Digital image processing is widely used in various applications such as TV transmission, video conferencing, computer communications, facsimile transmission, etc. Digital image compression has been one of the key areas of the digital image processing which is to reduce the storage and/or communication channel bandwidth needed to process such signals. Since these applications require different characteristics and environments, there are several standards for these applications. For example, ITU-T Recommendation H. 261 [1], Moving Pictures Experts Group (MPEG) [2], and Joint Photographic Experts Group (JPEG) [3] are used in video conferencing, motion picture, and still picture applications, respectively. In multimedia environment, it is more desirable for one system to support these standards. To support multiple standards, the system should have programmability and its architecture should be flexible. In addition, high performance is required because MPEG-1 video encoding requires approximately one giga operations per second (GOPS) without motion estimation [4]. The ICC [5] and MEC [6] chip set has enough capability to support these various digital video codec standards.

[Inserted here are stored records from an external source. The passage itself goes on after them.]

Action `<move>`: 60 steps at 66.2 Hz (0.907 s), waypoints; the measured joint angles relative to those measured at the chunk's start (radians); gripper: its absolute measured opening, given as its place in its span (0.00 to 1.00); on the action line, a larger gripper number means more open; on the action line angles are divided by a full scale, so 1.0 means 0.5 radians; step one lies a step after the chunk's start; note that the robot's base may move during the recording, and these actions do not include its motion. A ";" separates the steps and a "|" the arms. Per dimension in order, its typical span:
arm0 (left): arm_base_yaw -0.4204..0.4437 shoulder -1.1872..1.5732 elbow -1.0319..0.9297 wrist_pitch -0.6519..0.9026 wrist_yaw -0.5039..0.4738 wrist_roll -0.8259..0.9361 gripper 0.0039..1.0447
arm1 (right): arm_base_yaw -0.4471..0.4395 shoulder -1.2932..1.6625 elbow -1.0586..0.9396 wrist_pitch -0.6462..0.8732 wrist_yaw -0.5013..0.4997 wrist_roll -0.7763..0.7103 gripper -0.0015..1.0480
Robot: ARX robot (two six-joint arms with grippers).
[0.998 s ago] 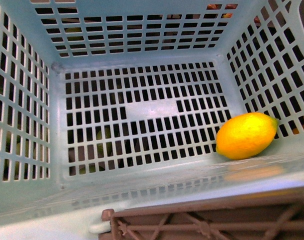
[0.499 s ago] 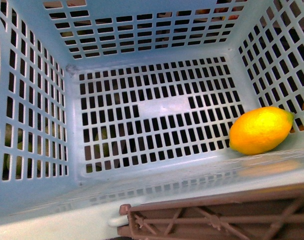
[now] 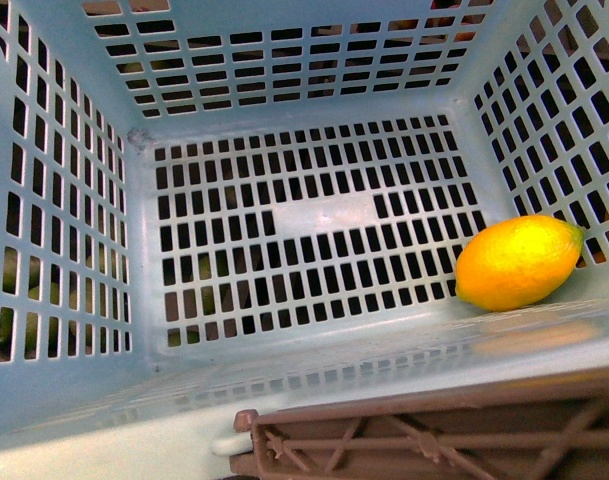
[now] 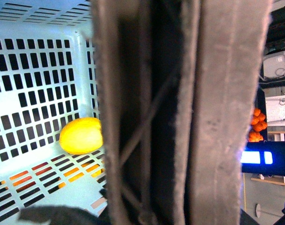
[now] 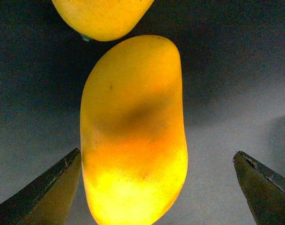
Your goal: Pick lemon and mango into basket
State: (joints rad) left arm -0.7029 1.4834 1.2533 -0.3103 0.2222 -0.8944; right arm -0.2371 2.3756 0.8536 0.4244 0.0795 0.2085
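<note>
The teal basket point(image 3: 54, 200) fills the front view, with the lemon point(image 3: 519, 262) lying on its slotted floor against the right wall. The brown basket handle point(image 3: 434, 435) crosses the near rim. In the left wrist view the handle point(image 4: 198, 112) is close up and blurred, and my left gripper point(image 4: 165, 201) is shut on it. The lemon point(image 4: 81, 136) shows beyond it inside the basket point(image 4: 34, 70). In the right wrist view the mango point(image 5: 133, 136) lies on a dark grey surface between my open right gripper point(image 5: 155, 187), nearer one of the fingers point(image 5: 62, 183).
A second yellow fruit point(image 5: 102, 16) lies just past the mango's far end. Green fruits point(image 3: 14, 320) show dimly through the basket's left wall. Oranges point(image 4: 257, 126) are piled in the background of the left wrist view.
The basket has shifted a little to the right in the front view, then nearly settled. The lemon has stayed against the right wall.
</note>
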 joint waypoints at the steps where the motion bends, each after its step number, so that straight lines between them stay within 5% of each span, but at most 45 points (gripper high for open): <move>1: 0.000 0.000 0.000 0.000 -0.001 0.000 0.14 | 0.004 0.008 0.013 -0.003 0.000 0.008 0.92; 19: 0.000 0.000 0.000 0.000 -0.002 0.000 0.14 | 0.064 0.121 0.112 -0.053 -0.002 0.078 0.91; 35: 0.000 0.000 0.000 0.000 -0.001 0.000 0.14 | 0.034 0.130 0.062 -0.028 -0.019 0.117 0.61; 60: 0.000 0.000 0.000 0.000 -0.002 0.000 0.14 | -0.241 -0.401 -0.319 0.123 -0.186 0.058 0.60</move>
State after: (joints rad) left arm -0.7029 1.4834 1.2533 -0.3103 0.2214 -0.8944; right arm -0.3576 2.1750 0.6941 0.4858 -0.0135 0.2375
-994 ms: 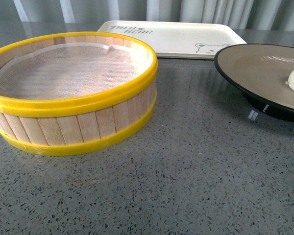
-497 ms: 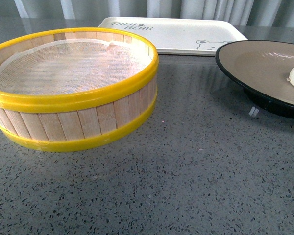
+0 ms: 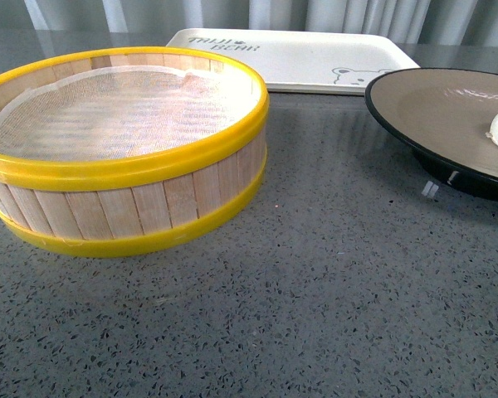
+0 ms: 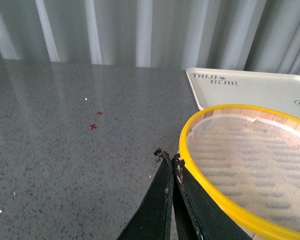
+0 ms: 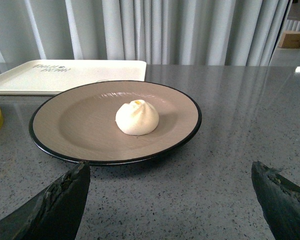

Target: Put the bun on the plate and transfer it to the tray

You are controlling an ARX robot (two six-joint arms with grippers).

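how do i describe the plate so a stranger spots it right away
On the grey speckled table, look right of the yellow-rimmed steamer basket. The plate is the shallow brown dish with a black rim, the only one holding a white bun.

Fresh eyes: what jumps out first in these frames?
The big yellow-rimmed wooden steamer basket fills the left of the front view, holding only a mesh liner. The white bun already sits on the brown plate, which stands on the grey table to the basket's right, with the right gripper open before it. The cream tray lies behind both.
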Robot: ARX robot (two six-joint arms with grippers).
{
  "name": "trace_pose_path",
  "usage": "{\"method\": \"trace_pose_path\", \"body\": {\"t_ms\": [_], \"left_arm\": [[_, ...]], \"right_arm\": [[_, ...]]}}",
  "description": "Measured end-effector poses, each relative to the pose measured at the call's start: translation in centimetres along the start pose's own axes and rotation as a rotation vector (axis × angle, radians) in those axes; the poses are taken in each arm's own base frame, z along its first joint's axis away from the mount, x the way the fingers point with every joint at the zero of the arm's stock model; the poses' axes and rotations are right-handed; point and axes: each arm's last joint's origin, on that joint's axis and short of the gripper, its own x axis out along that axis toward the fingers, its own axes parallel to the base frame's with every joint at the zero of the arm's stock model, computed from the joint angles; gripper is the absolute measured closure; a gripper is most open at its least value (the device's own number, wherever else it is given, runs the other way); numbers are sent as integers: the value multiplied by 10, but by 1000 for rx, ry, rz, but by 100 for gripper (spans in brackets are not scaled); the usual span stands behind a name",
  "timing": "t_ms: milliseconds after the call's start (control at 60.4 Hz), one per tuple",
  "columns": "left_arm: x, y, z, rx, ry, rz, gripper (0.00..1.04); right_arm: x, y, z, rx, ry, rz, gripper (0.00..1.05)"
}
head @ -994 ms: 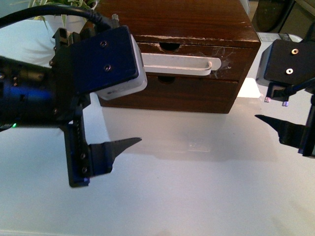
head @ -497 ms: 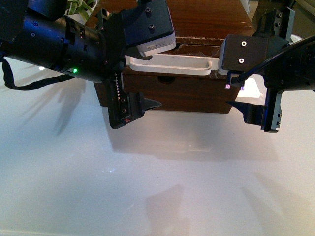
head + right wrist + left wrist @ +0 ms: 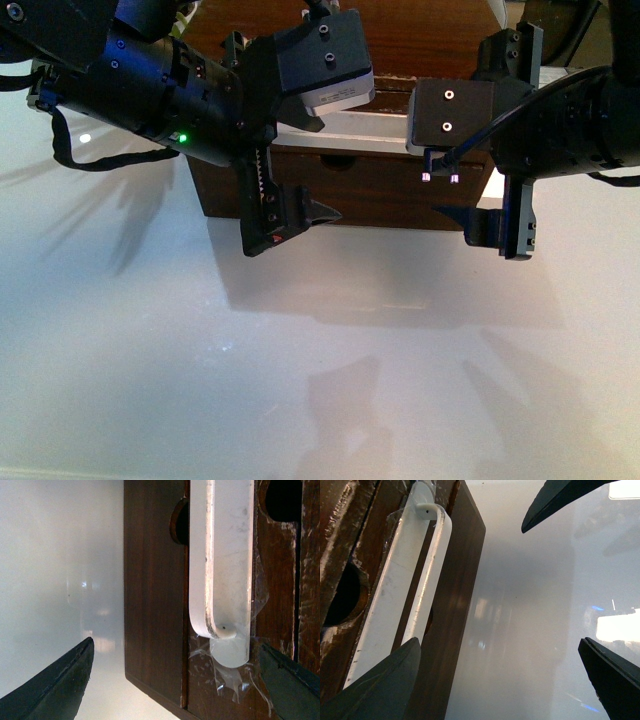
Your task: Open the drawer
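**While both grippers gape at one handle, a bad bite is the danger**

Although the wide, shallow dark-brown wooden drawer looks shut or close to it, seated at the top of the dark-brown wooden chest at 12 o'clock on the glossy white table, neither arm has a hold on it. The left gripper is spread wide before the 9 o'clock end of the long white bar handle; the right gripper is spread just as wide before the 3 o'clock end; nothing is held in either.

Several things could go wrong from here:

- The right gripper's span takes in the handle's rounded end and also the plain dark-brown lower drawer front. If it closes as it stands, it may pinch the wrong edge, or slide off the curve of the bar.
- In the left wrist view one finger lies over the handle, not clear of it. If that arm drives in, it may jam against the bar instead of straddling it.
- The two grippers sit near each other across the drawer's front; if both converge on the bar, they may knock together.
- Crinkled clear tape surrounds the handle's 3 o'clock end, which suggests a weak fixing; a hard or crooked pull could work it loose.
- The table looks slick; with nothing bracing the chest, a pull may drag the whole chest toward 6 o'clock while the drawer does not open.
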Motion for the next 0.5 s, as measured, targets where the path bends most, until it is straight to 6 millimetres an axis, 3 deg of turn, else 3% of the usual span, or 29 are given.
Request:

In the past, it has been common to first build a physical hardware prototype and then to integrate software and debug the system. With higher levels of integration, debugging the hardware prototype becomes much more difficult, and modifying the fabricated prototype requires additional cost and time consuming procedure. Furthermore, it is necessary to verify the interactions among multiple application specific integrated circuits (ASICs) and standard components before fabricating the ASICs. Since the ICC and MEC chip set and its peripherals are too complex, it is necessary to verify the functionality of the full system through simulation.

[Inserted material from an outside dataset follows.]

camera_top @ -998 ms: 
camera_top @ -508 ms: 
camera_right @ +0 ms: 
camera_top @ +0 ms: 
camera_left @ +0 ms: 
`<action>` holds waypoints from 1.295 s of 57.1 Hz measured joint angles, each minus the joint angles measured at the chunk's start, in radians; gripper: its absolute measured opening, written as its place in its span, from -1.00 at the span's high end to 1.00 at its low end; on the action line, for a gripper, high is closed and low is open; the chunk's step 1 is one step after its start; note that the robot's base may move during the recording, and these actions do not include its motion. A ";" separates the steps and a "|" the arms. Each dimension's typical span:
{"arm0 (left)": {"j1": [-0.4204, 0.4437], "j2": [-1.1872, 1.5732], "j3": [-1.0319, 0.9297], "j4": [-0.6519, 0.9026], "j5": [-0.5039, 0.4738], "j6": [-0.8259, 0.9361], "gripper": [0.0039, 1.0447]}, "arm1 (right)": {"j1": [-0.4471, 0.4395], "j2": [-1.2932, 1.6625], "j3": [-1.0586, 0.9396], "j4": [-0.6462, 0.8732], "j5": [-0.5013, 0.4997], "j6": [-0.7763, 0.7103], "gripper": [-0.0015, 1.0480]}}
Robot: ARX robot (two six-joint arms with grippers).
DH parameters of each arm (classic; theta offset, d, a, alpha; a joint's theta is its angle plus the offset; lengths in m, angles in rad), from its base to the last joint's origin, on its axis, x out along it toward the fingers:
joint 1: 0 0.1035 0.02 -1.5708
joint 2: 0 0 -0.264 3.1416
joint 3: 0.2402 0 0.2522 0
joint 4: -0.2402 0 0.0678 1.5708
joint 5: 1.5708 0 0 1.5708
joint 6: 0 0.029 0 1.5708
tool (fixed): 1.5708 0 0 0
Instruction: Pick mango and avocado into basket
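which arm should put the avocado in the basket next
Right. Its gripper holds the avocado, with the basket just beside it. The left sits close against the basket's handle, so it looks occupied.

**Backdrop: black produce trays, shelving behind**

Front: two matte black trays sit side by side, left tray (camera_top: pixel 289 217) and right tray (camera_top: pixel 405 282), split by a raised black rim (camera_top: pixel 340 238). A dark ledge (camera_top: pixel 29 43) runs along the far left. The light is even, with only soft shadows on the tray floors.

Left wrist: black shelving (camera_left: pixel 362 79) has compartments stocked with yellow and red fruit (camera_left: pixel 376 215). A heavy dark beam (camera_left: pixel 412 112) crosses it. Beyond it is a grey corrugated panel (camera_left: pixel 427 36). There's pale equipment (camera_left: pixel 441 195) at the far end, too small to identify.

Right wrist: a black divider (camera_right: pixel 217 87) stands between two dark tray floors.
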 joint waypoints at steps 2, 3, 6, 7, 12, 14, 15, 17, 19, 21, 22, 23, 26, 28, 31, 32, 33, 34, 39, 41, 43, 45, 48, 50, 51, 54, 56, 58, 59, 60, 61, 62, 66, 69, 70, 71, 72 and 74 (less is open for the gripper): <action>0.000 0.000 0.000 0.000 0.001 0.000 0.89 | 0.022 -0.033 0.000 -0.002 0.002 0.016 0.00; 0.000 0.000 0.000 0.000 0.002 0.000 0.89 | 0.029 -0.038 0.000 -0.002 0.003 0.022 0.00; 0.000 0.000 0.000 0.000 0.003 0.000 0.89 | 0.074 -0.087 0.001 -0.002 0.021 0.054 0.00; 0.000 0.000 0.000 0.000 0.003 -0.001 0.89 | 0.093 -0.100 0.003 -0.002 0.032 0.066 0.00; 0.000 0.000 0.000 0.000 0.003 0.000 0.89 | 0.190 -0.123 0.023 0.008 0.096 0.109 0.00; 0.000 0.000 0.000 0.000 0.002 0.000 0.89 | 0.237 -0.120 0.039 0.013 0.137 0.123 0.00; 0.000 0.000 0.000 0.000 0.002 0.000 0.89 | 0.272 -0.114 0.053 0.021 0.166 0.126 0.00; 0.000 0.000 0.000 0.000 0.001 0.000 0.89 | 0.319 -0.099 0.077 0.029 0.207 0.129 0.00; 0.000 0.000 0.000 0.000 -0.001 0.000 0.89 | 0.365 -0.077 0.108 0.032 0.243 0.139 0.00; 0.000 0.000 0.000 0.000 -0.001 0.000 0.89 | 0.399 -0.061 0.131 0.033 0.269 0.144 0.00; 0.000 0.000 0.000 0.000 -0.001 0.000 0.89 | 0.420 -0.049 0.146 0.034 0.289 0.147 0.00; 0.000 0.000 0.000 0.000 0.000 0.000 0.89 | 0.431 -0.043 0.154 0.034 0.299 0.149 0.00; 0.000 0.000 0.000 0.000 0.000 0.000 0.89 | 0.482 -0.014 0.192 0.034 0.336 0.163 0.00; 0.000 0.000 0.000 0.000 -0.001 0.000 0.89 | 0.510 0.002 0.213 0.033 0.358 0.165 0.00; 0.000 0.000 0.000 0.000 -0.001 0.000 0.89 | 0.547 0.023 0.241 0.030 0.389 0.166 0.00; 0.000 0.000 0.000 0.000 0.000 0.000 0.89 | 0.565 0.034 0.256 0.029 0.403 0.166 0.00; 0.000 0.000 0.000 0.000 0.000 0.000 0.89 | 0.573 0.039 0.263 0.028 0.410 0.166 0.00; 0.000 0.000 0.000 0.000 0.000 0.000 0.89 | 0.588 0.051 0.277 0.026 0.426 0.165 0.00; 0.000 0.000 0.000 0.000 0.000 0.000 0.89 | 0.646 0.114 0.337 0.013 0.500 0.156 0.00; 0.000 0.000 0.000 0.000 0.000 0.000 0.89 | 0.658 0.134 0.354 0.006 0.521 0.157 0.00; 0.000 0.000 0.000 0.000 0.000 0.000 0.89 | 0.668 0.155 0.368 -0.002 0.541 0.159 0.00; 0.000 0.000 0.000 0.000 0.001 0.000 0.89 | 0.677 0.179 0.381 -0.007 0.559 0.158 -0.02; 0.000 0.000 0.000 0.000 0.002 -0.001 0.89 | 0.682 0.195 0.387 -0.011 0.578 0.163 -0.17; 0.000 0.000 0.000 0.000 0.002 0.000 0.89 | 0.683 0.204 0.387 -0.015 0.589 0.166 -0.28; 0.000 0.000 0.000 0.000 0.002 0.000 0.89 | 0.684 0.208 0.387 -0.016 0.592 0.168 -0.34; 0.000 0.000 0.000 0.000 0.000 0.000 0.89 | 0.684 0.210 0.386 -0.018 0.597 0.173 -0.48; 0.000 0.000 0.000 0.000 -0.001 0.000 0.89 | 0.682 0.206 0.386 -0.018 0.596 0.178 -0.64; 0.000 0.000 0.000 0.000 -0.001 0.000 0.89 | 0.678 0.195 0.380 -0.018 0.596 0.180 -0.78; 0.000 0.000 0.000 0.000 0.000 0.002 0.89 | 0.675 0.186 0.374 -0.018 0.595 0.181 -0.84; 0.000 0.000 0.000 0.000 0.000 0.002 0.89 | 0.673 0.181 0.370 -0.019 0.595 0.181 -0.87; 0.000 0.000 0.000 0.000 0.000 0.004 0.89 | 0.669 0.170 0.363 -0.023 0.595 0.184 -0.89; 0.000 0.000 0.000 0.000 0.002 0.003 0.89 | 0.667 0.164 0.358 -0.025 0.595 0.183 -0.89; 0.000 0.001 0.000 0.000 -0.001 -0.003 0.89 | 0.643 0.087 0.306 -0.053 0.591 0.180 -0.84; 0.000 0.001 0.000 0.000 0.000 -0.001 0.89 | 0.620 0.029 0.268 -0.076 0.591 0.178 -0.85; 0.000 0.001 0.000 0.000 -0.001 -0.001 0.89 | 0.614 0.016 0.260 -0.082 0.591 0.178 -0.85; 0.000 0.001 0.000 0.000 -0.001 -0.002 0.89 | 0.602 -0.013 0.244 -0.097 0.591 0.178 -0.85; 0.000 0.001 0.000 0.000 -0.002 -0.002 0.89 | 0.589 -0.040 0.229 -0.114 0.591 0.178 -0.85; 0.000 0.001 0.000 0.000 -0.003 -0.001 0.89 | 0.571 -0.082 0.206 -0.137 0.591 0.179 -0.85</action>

In this paper, we present an architectural simulator, VIDEOFLOW software tools. These tools provide a userfriendly interface to graphically write, assemble, link, simulate, and debug video compression algorithms such as JPEG, MPEG-1, and H.261. The simulator is for popular UNIX workstations running under X-Windows environment. It is implemented with C-language and Motif Graphical User Interface (GUI) tool. To simulate the parallel processing architecture, it employs event-driven simulation technology.

This paper is organized as follows; The ICC and MEC chip set is introduced in Section II. The VIDEOFLOW software tools are shown in Section III. The Simulator for the ICC/MEC and some utilities are discussed in Section IV and Section V, respectively, which is followed by Conclusions.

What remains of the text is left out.